*Work request:*
Collect all lines containing the word "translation" from the data.

*Working data:*
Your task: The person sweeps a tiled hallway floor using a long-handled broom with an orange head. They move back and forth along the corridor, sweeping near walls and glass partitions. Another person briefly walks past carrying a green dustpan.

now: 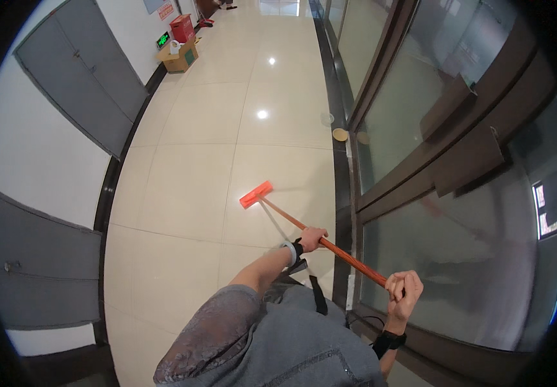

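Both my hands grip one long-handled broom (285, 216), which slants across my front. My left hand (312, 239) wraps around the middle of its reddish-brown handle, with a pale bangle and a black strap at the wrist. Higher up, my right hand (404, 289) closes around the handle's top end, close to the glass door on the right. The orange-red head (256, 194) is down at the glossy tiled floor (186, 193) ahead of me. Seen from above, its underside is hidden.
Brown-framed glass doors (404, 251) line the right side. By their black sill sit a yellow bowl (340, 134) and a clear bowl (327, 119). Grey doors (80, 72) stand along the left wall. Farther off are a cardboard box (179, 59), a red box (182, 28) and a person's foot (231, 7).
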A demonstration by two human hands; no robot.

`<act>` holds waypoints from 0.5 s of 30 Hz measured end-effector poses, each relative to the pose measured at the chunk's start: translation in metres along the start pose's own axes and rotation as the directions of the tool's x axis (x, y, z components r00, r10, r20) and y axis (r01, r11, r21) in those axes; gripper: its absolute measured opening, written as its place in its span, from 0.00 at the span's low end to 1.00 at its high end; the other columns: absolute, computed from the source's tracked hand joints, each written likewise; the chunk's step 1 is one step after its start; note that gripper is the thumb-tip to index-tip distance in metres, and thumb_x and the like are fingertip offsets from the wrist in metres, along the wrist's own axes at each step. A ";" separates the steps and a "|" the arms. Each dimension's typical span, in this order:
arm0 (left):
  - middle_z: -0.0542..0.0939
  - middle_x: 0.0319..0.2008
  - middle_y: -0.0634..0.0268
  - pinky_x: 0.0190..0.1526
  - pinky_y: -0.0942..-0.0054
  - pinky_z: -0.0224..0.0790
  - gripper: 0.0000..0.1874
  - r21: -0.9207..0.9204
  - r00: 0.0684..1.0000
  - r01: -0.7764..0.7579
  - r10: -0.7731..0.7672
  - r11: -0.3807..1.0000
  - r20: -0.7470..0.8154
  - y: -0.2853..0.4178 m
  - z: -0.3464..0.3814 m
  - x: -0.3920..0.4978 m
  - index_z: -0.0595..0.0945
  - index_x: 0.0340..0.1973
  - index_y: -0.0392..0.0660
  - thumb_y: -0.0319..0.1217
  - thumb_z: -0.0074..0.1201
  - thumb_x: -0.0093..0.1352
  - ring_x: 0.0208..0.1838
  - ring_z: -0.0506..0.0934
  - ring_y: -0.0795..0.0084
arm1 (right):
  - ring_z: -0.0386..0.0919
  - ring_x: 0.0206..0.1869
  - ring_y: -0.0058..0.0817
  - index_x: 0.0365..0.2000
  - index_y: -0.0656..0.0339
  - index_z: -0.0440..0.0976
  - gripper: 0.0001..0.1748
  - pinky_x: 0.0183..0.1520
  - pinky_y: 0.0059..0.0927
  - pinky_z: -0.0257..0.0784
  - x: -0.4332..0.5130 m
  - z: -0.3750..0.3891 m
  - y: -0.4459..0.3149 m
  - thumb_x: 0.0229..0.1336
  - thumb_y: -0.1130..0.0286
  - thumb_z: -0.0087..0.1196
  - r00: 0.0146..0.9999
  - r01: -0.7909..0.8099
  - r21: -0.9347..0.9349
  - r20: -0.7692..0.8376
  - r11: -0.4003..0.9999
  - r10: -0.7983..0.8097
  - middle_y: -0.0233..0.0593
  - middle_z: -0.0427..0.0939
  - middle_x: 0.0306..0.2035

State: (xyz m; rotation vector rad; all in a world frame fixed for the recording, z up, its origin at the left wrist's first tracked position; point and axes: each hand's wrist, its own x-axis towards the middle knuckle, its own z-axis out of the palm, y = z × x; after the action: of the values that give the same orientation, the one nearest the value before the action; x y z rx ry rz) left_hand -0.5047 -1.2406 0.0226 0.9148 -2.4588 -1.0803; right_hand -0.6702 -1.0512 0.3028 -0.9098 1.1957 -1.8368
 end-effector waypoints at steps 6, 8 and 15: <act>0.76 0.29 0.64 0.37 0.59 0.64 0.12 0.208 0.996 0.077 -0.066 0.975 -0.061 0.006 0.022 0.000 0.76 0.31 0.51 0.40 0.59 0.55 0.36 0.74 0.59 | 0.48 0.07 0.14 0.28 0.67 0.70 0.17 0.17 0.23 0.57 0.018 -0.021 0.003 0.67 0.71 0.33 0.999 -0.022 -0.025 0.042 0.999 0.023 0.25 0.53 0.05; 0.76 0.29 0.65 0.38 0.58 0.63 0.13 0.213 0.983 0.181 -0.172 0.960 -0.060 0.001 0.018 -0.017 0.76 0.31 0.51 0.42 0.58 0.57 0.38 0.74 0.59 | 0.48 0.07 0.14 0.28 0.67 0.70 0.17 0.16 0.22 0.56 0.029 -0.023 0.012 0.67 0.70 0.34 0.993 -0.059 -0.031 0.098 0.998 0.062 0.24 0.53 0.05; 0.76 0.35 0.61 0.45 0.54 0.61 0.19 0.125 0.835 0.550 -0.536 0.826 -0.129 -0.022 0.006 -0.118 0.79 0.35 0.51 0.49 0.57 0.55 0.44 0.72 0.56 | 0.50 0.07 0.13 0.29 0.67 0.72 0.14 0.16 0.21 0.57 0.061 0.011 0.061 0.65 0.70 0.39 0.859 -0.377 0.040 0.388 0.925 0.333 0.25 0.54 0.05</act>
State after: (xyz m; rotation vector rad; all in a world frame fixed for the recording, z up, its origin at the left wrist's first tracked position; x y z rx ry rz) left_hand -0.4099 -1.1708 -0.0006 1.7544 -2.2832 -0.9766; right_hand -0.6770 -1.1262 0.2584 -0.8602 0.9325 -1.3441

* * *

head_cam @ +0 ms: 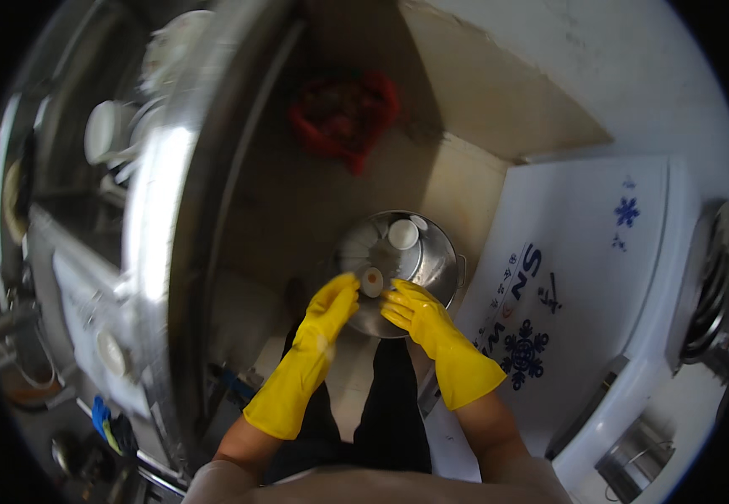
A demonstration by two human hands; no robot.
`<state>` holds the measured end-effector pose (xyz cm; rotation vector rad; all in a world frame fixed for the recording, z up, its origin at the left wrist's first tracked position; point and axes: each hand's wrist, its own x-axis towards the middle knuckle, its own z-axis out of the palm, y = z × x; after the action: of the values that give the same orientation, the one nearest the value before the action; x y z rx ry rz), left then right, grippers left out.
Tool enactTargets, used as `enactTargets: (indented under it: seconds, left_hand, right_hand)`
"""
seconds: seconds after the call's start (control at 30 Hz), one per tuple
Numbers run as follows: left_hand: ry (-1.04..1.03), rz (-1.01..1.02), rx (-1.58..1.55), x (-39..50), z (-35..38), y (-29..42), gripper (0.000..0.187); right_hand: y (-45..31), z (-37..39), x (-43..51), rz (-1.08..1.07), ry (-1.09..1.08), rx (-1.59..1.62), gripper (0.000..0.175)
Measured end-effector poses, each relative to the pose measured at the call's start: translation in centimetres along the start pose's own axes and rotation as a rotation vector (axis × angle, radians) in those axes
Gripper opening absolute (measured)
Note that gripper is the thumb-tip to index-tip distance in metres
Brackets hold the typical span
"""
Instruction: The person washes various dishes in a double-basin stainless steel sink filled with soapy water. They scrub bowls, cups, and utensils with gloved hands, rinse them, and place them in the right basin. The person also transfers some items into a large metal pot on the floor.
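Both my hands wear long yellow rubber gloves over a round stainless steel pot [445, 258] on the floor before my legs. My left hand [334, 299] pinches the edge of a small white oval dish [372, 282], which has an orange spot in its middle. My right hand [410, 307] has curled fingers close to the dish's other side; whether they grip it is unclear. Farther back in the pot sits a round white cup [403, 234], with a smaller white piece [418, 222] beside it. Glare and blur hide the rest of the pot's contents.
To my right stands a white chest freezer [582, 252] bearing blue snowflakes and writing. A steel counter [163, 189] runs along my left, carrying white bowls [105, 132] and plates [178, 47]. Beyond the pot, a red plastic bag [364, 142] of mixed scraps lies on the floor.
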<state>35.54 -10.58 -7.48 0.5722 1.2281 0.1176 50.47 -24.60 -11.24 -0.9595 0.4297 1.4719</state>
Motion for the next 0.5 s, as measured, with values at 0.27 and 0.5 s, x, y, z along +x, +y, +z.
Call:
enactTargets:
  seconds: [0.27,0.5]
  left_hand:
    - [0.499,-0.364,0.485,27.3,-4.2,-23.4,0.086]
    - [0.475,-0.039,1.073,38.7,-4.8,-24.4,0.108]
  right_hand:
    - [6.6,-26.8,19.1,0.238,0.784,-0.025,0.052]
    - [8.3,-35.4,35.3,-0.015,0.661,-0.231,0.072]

*Problem solution:*
`<act>` holds waypoints from 0.5 s of 30 Hz measured end-effector poses, each relative to the pose measured at the chunk's start: translation in metres along the start pose's own axes and rotation as the directions of the tool's x axis (x, y, z components r00, r10, r20) and y axis (r01, r11, r21) in those axes; gripper: its absolute measured opening, written as its place in its span, from 0.00 at the span's low end to 1.00 at its high end; the other columns: absolute, computed from the source's tracked hand joints, each written likewise; the chunk's step 1 is one step after its start; note that gripper is the thumb-tip to index-tip distance in metres, and thumb_x and the like are fingertip offsets from the wrist in metres, along the wrist's own axes at each step. A ";" separates the steps and a "|" the arms. Each dimension's typical span, in this order:
Measured end-effector poses, each relative to the pose measured at the call's start: translation in centimetres along the start pose's own axes and rotation as a rotation vector (axis × angle, radians) in those axes

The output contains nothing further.